WHAT THE TASK ASKS :: Print the first line of the records below and every line after it, up to and including the line with "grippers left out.". Print nothing else.
*** Opening of MATERIALS PROVIDED ***
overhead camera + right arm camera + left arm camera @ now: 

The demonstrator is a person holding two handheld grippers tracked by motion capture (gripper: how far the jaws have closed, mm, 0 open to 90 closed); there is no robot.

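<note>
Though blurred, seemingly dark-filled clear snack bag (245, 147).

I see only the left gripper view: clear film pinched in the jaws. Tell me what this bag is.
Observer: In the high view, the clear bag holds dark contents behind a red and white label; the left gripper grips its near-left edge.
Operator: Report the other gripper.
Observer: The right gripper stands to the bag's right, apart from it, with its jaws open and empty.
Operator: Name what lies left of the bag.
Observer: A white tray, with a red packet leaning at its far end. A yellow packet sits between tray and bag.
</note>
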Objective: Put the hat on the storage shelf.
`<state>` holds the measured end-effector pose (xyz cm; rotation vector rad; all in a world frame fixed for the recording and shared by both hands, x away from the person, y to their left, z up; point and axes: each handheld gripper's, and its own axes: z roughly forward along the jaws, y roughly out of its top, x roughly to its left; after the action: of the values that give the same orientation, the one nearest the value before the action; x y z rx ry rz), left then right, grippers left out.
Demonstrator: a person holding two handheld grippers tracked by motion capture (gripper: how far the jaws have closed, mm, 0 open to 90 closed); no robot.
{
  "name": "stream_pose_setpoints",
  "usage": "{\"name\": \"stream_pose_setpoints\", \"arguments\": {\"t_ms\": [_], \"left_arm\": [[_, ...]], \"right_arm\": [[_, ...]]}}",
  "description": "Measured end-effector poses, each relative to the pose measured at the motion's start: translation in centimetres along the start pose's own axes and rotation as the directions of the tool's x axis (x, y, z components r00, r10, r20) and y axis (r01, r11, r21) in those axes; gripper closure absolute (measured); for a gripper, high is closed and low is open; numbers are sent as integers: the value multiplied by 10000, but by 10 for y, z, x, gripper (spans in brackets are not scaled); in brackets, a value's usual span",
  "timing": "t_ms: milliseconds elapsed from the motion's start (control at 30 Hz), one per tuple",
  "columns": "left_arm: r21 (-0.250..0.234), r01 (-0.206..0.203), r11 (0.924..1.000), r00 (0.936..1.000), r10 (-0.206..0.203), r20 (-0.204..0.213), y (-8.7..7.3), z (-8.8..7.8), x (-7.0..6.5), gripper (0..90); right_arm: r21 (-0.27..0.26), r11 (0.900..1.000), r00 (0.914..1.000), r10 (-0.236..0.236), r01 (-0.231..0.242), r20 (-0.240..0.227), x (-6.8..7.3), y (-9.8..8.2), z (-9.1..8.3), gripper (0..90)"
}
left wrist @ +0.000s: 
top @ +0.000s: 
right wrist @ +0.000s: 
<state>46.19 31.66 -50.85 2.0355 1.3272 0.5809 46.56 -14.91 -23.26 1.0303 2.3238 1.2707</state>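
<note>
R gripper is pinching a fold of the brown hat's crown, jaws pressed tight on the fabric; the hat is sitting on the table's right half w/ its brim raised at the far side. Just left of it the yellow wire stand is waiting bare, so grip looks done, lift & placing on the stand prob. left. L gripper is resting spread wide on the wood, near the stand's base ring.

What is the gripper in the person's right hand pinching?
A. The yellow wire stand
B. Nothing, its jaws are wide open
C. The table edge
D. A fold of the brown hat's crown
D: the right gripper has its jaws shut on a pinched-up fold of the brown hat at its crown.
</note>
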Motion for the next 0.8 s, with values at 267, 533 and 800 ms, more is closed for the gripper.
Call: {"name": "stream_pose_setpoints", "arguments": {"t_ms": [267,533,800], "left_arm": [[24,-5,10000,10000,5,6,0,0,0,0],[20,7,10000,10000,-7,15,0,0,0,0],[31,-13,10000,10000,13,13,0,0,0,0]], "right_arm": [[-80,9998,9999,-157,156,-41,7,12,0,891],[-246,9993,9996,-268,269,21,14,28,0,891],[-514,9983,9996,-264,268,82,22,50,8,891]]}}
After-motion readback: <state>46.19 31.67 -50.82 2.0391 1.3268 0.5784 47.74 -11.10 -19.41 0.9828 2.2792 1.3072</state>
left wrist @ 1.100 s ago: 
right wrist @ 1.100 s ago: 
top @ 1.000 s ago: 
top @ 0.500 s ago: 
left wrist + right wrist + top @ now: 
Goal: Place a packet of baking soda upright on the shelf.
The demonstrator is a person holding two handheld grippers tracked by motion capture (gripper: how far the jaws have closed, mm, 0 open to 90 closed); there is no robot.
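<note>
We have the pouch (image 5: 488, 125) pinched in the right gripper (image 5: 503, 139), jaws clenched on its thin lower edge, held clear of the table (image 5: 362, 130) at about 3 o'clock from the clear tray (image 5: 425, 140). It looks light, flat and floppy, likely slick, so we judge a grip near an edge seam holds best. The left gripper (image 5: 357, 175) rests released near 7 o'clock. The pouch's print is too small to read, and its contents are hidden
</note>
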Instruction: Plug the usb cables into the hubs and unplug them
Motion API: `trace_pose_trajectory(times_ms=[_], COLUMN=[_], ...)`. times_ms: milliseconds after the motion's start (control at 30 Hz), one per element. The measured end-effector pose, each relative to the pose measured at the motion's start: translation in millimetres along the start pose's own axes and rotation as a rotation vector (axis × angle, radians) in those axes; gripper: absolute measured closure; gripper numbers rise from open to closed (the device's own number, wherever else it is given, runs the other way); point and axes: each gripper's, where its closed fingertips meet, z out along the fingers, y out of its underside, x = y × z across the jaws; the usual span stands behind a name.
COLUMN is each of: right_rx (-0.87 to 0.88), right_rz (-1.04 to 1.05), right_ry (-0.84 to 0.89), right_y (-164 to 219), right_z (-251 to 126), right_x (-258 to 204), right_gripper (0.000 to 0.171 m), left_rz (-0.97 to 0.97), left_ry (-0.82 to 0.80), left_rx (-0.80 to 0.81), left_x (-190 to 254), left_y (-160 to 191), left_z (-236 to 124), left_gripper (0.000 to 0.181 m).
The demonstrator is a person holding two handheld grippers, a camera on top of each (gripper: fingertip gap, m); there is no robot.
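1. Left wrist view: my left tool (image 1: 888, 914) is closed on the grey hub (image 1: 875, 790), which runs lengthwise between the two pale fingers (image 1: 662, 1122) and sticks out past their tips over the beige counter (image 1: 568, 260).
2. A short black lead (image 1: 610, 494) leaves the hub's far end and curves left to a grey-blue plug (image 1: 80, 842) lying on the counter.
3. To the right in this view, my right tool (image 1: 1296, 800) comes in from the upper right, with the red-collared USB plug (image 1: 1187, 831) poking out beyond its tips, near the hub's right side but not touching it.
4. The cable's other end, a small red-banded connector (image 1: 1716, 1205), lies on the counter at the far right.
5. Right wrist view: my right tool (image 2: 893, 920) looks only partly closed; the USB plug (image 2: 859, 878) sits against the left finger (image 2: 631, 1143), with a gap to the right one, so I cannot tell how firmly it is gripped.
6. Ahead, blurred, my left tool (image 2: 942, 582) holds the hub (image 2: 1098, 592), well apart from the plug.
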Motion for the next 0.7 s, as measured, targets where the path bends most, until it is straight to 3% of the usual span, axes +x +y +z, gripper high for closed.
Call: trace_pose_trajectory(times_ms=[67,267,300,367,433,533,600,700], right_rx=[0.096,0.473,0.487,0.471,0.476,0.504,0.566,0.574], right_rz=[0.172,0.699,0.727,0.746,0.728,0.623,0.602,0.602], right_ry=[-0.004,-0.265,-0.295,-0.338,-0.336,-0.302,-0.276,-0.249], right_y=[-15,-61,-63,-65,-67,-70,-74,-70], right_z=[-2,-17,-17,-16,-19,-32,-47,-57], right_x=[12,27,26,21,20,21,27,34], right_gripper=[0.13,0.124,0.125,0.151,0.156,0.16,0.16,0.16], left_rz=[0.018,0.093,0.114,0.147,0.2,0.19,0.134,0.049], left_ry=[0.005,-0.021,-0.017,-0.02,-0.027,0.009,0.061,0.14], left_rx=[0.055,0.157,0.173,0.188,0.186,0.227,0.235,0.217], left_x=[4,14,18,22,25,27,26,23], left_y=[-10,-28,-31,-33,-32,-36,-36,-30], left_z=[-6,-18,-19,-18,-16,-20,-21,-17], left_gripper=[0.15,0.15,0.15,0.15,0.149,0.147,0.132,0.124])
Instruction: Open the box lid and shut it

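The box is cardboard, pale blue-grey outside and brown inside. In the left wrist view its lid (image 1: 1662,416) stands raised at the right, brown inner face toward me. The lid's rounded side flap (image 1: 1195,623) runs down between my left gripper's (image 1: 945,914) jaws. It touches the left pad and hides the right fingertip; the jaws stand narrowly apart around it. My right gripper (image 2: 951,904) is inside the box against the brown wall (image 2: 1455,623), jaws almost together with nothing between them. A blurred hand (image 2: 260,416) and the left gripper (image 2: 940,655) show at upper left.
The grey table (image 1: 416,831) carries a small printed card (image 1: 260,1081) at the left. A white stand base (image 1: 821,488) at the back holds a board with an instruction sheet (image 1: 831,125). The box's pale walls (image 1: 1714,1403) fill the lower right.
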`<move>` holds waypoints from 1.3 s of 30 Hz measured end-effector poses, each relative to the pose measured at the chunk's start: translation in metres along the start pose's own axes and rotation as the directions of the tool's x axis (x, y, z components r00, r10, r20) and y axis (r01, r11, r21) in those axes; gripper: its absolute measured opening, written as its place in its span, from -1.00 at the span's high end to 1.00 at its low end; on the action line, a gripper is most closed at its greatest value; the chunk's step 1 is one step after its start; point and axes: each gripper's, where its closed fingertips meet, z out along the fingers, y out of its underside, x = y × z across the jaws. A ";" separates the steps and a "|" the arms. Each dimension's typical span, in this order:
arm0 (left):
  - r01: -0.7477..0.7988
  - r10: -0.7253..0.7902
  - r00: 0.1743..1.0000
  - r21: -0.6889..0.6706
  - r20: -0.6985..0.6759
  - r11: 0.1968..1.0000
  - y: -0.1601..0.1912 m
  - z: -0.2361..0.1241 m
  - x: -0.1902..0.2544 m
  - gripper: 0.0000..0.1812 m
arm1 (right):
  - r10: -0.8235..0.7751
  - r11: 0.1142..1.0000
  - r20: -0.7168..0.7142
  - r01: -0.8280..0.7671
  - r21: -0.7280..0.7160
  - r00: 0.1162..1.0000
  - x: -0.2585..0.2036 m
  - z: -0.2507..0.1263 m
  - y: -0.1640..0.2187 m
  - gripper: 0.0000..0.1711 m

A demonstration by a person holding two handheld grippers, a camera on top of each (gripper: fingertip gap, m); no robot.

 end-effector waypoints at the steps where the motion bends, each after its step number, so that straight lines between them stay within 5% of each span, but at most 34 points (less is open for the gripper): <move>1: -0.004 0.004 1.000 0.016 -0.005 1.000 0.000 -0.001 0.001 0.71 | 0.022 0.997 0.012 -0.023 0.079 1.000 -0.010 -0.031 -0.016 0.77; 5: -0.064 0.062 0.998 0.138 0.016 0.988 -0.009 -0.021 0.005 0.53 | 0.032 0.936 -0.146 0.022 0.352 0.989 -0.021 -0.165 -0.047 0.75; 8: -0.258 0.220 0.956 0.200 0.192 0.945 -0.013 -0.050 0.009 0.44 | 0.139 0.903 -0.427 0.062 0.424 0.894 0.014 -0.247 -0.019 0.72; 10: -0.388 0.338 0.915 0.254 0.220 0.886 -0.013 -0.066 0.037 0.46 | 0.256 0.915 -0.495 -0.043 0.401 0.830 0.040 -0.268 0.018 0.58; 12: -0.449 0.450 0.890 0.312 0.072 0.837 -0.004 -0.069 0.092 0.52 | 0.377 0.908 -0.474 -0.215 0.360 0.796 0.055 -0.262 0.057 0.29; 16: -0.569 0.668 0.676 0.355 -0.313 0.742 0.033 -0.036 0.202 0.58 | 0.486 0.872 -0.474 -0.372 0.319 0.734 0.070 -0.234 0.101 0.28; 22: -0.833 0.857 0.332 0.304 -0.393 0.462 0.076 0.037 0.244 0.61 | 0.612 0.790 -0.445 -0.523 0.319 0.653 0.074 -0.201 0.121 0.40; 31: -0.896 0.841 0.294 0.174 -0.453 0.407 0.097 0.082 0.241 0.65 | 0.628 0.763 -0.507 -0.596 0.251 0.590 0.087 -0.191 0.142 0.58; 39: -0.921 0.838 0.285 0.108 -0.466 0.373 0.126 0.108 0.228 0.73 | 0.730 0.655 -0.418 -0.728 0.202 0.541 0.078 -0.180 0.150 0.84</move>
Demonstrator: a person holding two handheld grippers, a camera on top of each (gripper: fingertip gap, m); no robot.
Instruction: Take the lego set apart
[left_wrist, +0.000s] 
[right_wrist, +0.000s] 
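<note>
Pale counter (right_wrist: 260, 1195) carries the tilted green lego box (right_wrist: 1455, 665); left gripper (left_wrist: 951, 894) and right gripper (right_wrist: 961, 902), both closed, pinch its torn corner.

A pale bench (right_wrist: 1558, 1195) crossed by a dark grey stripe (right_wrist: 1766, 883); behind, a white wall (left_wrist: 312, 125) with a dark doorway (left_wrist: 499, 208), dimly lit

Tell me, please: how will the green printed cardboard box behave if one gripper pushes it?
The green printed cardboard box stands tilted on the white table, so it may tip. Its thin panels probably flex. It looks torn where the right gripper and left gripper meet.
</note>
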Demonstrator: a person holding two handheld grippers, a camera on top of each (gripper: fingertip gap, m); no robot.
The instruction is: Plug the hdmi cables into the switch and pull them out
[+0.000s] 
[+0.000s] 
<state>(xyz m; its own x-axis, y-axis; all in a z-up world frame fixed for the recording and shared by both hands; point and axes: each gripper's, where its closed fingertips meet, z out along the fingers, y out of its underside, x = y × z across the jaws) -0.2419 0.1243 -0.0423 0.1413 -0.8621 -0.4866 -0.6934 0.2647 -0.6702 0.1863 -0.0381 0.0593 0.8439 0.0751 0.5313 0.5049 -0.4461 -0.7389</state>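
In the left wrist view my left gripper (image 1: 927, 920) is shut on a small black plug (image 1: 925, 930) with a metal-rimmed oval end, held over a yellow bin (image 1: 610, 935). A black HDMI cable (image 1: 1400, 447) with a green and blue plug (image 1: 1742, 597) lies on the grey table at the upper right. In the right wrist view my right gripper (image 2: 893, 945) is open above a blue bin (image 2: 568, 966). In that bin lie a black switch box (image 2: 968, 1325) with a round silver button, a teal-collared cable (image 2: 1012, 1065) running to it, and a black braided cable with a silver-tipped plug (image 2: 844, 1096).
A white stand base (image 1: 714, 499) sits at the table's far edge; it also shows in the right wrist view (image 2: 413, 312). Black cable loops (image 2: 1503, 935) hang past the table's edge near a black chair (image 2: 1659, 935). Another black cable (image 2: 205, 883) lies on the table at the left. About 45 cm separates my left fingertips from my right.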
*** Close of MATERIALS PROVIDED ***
EXERCISE RESULT ::
overhead camera + right arm camera + left arm camera @ now: 

The demonstrator is a person holding two handheld grippers tracked by motion capture (gripper: how far the jaws have closed, mm, 0 open to 90 closed); there is no robot.

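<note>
Though blurred, seemingly dark-filled clear snack bag (245, 147).

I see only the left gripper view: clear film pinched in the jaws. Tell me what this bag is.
Observer: In the high view, the clear bag holds dark contents behind a red and white label; the left gripper grips its near-left edge.
Operator: Report the other gripper.
Observer: The right gripper stands to the bag's right, apart from it, with its jaws open and empty.
Operator: Name what lies left of the bag.
Observer: A white tray, with a red packet leaning at its far end. A yellow packet sits between tray and bag.
</note>
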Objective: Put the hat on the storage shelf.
`<state>` holds the measured end-effector pose (xyz cm; rotation vector rad; all in a world frame fixed for the recording and shared by both hands, x away from the person, y to their left, z up; point and axes: each handheld gripper's, and its own axes: z roughly forward along the jaws, y roughly out of its top, x roughly to its left; after the action: of the values that give the same orientation, the one nearest the value before the action; x y z rx ry rz), left then right, grippers left out.

The exercise requires nothing more.